▶ Try it: Where the records below reach the line containing "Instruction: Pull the", start transcribing, and end with the line containing "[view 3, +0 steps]", exactly and with nothing else added.

[Stored items]
□ □ □ □
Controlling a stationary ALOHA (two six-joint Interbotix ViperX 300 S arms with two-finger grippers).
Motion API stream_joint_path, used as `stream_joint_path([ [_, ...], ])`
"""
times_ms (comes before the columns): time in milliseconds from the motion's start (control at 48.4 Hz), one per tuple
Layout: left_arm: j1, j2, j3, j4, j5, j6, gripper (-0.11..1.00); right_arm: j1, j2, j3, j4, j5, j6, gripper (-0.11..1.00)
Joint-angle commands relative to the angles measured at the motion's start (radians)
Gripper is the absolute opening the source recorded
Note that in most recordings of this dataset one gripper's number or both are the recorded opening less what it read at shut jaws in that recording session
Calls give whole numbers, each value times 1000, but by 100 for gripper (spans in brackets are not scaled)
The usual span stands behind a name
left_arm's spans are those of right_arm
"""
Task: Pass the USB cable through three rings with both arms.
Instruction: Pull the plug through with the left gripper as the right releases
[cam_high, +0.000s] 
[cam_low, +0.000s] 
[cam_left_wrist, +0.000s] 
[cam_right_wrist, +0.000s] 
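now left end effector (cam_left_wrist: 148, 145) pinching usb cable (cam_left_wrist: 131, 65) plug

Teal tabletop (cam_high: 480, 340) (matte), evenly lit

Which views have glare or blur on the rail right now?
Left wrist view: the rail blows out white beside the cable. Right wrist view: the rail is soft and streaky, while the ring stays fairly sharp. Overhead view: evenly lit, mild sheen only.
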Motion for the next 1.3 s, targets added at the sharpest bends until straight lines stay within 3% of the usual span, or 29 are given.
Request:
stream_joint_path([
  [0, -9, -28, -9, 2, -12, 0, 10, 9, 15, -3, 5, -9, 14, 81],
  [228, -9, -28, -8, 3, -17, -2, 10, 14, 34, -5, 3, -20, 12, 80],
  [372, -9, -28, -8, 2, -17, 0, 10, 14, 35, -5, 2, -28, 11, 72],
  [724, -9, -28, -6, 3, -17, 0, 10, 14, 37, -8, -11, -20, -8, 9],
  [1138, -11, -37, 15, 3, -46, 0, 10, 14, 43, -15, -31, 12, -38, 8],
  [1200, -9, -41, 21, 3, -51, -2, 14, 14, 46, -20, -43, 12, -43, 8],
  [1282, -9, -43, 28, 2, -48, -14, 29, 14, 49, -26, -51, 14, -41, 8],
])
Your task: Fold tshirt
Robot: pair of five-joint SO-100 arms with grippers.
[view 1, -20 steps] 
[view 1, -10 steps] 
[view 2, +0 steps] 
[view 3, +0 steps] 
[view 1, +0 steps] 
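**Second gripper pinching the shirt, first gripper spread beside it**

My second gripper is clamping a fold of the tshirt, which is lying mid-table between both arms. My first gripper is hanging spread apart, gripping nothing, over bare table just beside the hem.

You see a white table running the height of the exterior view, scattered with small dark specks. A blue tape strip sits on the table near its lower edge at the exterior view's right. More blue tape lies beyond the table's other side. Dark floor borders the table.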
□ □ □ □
▶ Your response:
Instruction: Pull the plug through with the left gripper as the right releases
[cam_high, +0.000s] 
[cam_low, +0.000s] 
[cam_left_wrist, +0.000s] 
[cam_right_wrist, +0.000s] 
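now left end effector (cam_left_wrist: 148, 145) pinching usb cable (cam_left_wrist: 131, 65) plug

Teal tabletop (cam_high: 480, 340) (matte), evenly lit

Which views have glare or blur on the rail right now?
Left wrist view: the rail blows out white beside the cable. Right wrist view: the rail is soft and streaky, while the ring stays fairly sharp. Overhead view: evenly lit, mild sheen only.
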Motion for the next 1.3 s, targets added at the sharpest bends until straight lines stay within 3% of the usual span, or 29 are given.
Request:
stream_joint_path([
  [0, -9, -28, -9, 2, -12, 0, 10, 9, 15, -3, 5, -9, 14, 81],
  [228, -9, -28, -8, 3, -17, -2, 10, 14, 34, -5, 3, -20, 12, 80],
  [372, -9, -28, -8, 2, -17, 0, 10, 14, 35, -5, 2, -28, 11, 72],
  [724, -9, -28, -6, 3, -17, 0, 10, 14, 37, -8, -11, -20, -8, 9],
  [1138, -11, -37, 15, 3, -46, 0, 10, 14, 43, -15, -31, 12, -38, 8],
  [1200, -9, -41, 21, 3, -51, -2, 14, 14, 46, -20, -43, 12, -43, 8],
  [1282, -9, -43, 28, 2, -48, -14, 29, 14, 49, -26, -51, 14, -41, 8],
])
Your task: Fold tshirt
Robot: pair of five-joint SO-100 arms with grippers.
[view 1, -20 steps] 
[view 1, -10 steps] 
[view 2, +0 steps] 
[view 3, +0 steps] 

No further answer is required.